• Task brief
Report only how many lines below include "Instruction".
━━━ Data shown
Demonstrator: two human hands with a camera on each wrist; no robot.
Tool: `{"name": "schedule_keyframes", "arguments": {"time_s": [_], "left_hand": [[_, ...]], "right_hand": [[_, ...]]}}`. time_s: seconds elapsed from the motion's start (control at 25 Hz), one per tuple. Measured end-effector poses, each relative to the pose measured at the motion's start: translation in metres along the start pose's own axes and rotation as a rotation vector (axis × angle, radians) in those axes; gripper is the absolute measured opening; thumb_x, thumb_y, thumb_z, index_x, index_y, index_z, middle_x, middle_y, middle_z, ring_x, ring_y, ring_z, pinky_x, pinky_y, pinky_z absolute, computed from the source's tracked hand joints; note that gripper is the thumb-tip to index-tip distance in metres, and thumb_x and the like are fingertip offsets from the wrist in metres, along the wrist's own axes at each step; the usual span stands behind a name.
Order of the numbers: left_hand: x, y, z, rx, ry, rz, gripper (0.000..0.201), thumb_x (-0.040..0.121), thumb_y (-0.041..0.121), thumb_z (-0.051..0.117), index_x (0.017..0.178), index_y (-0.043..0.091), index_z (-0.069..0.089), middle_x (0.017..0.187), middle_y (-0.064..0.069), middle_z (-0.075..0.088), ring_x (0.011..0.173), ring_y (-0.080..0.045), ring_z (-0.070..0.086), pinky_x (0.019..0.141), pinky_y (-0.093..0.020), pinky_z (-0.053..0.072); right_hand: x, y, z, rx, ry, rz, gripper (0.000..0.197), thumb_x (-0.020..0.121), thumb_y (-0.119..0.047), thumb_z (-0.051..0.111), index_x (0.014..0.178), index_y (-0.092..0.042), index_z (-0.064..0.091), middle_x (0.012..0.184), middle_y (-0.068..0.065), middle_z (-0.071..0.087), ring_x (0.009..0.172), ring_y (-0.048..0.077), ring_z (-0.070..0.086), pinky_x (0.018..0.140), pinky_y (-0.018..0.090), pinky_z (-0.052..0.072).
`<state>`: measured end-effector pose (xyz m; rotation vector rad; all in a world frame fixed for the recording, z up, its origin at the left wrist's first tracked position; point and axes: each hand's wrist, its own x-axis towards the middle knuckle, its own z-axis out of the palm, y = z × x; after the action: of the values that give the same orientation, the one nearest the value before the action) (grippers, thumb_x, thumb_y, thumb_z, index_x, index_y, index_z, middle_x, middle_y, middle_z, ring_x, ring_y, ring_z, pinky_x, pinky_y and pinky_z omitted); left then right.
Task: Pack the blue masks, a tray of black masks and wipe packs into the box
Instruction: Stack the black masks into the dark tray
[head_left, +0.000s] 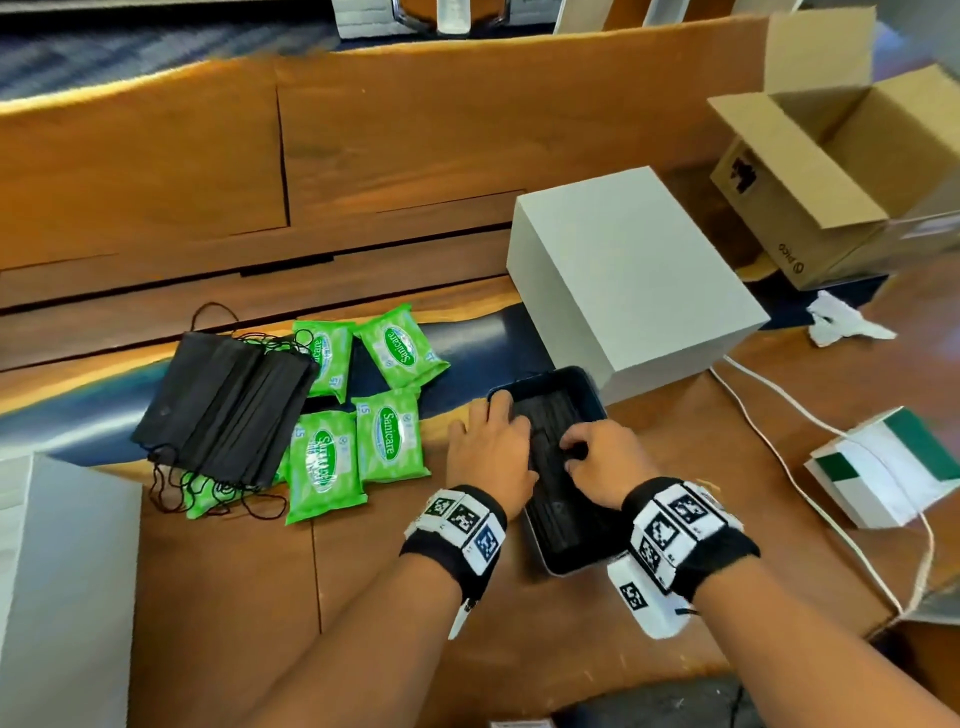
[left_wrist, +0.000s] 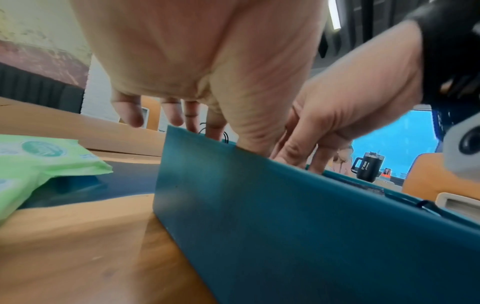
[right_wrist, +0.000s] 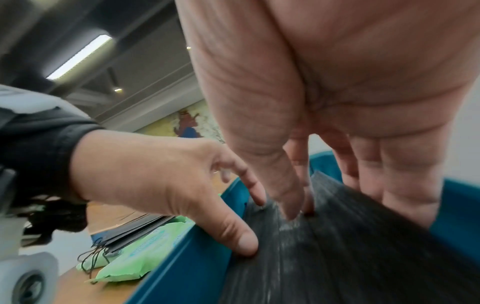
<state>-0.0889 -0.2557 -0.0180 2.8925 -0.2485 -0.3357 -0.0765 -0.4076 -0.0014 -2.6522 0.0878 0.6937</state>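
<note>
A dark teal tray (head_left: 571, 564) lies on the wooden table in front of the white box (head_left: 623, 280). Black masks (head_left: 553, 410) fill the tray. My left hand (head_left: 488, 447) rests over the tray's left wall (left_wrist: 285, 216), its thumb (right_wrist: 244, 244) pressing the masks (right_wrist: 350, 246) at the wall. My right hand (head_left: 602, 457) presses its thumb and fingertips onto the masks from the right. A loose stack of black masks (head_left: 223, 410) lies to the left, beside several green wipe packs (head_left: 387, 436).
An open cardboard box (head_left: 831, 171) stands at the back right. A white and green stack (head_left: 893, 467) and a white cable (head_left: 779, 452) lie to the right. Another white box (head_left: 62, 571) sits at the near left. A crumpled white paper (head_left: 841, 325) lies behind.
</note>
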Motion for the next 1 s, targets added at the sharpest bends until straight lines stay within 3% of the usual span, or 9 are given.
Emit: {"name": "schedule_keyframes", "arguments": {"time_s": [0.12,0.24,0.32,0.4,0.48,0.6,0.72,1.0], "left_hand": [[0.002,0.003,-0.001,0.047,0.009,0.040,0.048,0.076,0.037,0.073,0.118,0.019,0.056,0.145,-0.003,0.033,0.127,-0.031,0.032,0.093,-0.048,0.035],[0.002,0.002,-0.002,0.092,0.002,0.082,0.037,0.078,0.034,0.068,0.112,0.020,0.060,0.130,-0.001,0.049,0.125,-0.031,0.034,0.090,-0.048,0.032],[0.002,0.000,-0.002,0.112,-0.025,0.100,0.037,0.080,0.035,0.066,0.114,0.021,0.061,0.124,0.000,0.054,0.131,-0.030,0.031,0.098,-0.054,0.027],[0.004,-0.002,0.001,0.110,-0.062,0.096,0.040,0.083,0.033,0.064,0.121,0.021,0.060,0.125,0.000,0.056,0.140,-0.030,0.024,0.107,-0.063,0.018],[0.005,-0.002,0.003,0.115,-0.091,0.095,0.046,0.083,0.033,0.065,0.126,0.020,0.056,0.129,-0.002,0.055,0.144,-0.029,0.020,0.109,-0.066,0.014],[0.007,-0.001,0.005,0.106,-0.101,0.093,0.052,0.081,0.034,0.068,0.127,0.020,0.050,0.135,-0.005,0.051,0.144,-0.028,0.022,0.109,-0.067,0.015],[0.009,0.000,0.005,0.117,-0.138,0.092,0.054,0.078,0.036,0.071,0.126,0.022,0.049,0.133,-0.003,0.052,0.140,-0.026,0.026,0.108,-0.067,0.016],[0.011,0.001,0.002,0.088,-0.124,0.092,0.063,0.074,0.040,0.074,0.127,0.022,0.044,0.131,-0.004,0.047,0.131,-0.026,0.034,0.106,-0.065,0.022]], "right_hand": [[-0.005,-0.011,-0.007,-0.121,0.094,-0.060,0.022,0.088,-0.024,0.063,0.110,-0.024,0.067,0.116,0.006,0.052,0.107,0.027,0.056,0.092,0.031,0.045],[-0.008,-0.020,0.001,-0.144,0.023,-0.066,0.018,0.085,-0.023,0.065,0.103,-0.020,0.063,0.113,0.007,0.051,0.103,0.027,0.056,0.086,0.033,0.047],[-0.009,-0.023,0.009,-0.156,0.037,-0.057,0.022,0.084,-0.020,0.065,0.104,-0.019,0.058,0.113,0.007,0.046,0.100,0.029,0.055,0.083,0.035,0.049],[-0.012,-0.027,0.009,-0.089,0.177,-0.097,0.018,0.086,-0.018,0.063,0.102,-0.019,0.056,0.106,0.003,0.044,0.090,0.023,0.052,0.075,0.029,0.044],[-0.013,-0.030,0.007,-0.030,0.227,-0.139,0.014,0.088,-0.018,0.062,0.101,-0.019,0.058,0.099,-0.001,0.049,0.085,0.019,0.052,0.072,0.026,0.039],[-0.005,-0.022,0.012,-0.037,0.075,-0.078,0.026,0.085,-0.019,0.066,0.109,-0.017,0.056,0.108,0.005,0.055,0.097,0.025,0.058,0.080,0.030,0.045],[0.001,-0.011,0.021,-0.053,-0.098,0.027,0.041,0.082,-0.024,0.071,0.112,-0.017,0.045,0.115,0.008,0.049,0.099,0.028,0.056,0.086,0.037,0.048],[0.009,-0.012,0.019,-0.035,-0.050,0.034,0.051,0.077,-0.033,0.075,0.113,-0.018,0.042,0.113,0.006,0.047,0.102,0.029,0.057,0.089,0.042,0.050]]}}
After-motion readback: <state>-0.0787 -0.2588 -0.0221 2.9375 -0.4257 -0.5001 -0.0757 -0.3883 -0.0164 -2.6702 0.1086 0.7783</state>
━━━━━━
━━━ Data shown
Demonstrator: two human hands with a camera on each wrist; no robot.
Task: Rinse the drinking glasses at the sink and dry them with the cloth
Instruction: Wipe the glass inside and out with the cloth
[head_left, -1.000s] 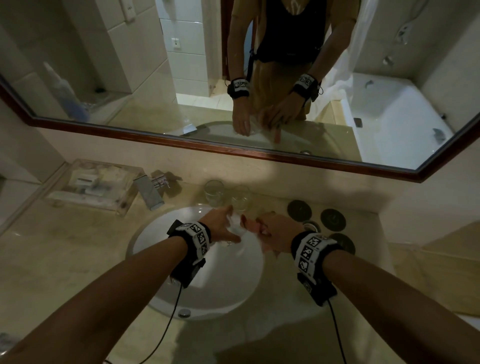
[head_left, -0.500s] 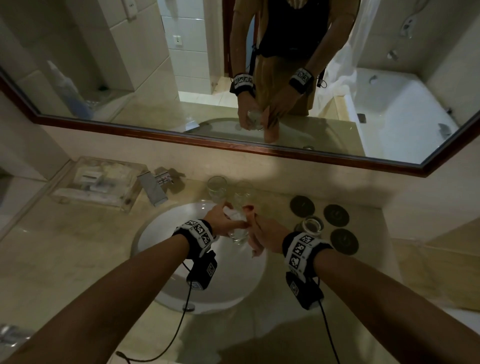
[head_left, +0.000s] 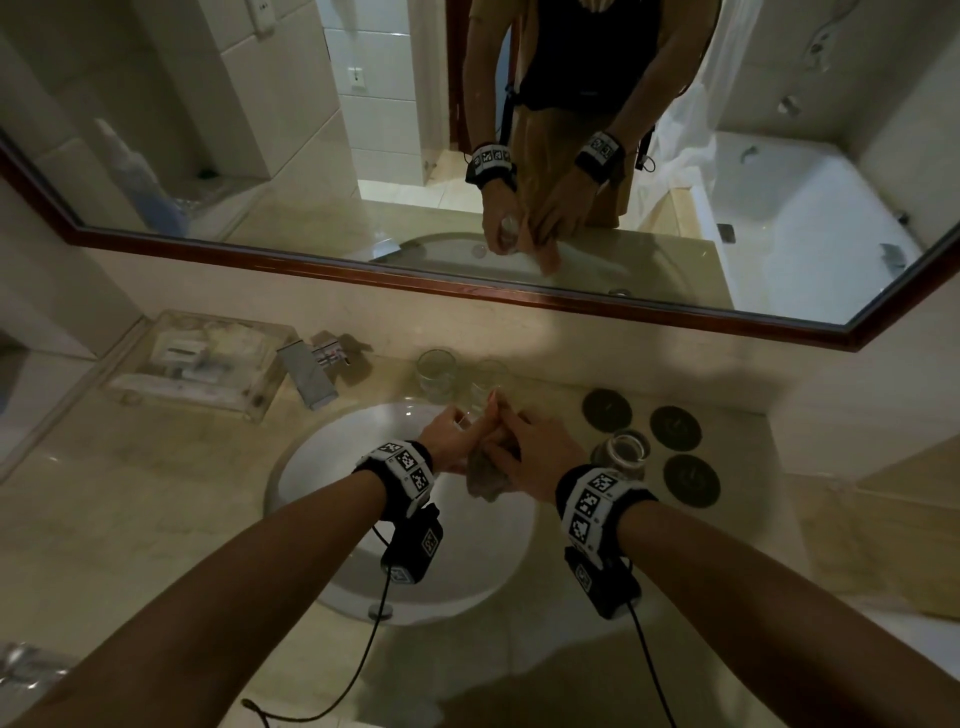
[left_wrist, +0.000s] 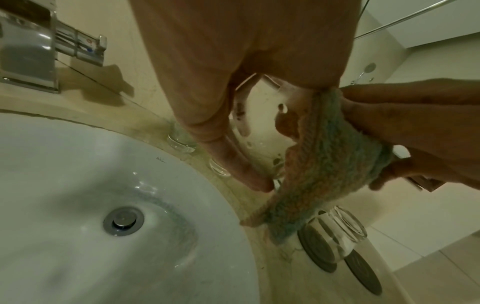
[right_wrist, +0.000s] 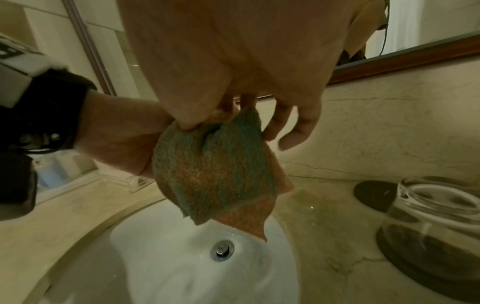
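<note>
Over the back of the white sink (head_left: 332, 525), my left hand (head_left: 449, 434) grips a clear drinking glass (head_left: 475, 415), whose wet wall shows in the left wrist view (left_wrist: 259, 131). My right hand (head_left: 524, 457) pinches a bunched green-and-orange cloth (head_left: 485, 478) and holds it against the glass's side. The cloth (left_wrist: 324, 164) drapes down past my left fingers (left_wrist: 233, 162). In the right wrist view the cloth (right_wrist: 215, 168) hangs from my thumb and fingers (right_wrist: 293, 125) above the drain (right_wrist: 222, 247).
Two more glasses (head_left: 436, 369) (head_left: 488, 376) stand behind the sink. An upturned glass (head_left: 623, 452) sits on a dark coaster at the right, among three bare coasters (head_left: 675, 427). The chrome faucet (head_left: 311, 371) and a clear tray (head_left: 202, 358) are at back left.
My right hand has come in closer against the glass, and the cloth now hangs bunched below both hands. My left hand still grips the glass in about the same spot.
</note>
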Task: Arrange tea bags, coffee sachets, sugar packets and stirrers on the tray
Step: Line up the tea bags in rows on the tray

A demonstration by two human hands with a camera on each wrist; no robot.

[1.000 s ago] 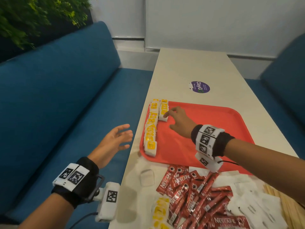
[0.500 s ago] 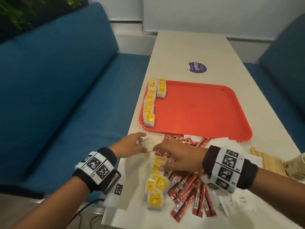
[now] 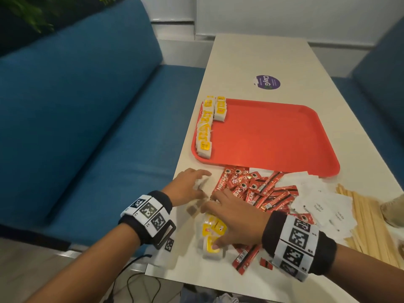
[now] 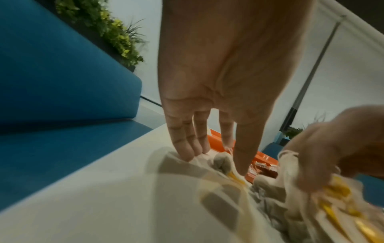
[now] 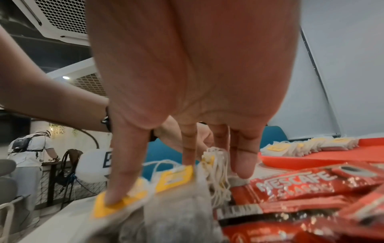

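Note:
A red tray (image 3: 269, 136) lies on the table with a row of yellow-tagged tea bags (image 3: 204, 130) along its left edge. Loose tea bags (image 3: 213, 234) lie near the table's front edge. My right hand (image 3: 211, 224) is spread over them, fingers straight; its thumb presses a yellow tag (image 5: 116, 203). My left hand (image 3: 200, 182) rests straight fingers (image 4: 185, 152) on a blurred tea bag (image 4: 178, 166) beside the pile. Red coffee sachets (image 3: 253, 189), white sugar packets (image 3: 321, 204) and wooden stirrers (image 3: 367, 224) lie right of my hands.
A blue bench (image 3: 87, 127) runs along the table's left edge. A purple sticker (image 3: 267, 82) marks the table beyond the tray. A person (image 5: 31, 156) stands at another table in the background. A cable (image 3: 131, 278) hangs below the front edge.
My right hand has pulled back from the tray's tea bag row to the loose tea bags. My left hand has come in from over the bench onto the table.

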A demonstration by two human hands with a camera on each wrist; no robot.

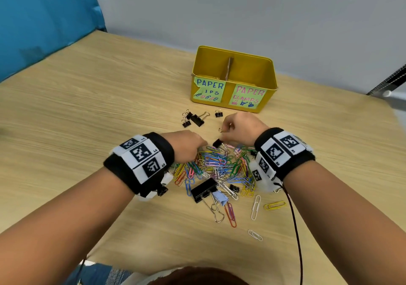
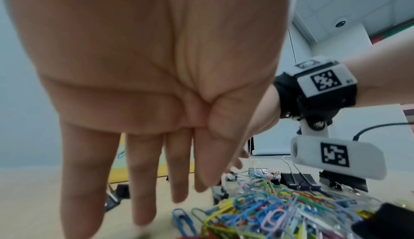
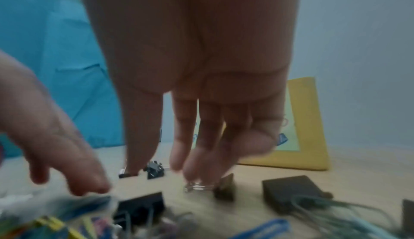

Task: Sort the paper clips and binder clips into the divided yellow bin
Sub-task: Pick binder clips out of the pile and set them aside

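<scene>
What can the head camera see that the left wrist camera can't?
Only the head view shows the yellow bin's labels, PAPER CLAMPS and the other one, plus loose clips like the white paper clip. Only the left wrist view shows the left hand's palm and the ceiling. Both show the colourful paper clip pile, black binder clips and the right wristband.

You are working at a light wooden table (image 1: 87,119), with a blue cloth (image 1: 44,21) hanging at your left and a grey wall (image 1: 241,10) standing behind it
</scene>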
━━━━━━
• Answer section
2